问题
I thought the C/C++ vs C#/Java performance question was well trodden, meaning that I'd read enough evidence to suggest that the VM languages are not necessarily any slower than the "close-to-silicon" languages. Mostly because the JIT compiler can do optimizations that the statically compiled languages cannot.
However, I recently received a CV from a guy who claims that Java-based high frequency trading is always beaten by C++, and that he'd been in a situation where this was the case.
A quick browse on job sites indeed shows that HFT applicants need knowledge of C++, and a look at Wilmott forum shows all the practitioners talking about C++.
Is there any particular reason why this is the case? I would have thought that with modern financial business being somewhat complex, a VM language with type safety, managed memory, and a rich library would be preferred. Productivity is higher that way. Plus, JIT compilers are getting better and better. They can do optimizations as the program is running, so you'd think they's use that run-time info to beat the performance of the unmanaged program.

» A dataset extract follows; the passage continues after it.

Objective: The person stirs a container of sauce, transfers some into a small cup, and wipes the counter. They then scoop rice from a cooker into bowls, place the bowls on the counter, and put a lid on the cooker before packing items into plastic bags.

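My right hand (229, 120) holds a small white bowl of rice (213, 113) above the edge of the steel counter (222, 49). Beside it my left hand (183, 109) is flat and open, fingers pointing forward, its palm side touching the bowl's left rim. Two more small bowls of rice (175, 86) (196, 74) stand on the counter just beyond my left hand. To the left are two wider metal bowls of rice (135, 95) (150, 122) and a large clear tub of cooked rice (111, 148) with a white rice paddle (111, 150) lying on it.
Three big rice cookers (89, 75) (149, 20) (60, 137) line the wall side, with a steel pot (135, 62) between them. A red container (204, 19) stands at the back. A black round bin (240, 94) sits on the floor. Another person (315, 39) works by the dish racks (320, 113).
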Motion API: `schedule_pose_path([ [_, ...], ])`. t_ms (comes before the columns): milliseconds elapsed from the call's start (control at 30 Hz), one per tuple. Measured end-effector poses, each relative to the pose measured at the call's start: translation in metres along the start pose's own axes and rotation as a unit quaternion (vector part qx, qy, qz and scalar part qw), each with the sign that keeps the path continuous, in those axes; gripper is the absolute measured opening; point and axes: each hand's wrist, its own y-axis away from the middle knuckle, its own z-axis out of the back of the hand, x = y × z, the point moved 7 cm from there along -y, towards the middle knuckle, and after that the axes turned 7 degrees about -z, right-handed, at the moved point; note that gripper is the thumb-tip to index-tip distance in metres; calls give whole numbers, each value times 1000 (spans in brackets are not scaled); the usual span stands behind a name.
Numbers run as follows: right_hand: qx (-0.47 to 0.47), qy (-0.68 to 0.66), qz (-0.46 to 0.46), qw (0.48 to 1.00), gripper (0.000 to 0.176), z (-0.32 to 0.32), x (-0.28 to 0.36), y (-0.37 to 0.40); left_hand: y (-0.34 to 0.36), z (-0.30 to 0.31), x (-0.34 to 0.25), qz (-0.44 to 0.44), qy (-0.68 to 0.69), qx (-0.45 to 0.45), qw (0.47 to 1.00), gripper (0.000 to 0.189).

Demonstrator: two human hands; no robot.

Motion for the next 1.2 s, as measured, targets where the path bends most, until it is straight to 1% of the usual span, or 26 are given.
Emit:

Perhaps these guys are writing the critical bits in C++ and and calling them from a managed environment (P/Invoke etc)? Is that possible?
Finally, does anyone have experience with the central question in this, which is why in this domain unmanaged code is without doubt preferred over managed?
As far as I can tell, the HFT guys need to react as fast as possible to incoming market data, but this is not necessarily a hard realtime requirement. You're worse off if you're slow, that's for sure, but you don't need to guarantee a certain speed on each response, you just need a fast average.
EDIT
Right, a couple of good answers thus far, but pretty general (well-trodden ground). Let me specify what kind of program HFT guys would be running.
The main criterion is responsiveness. When an order hits the market, you want to be the first to be able to react to it. If you're late, someone else might take it before you, but each firm has a slightly different strategy, so you might be OK if one iteration is a bit slow.
The program runs all day long, with almost no user intervention. Whatever function is handling each new piece of market data is run dozens (even hundreds) of times a second.
These firms generally have no limit as to how expensive the hardware is.
回答1:
Firstly, 1 ms is an eternity in HFT. If you think it is not then it would be good to do a bit more reading about the domain. (It is like being 100 miles away from the exchange.) Throughput and latency are deeply intertwined as the formulae in any elementary queuing theory textbook will tell you. The same formulae will show jitter values (frequently dominated by the standard deviation of CPU queue delay if the network fabric is right and you have not configured quite enough cores).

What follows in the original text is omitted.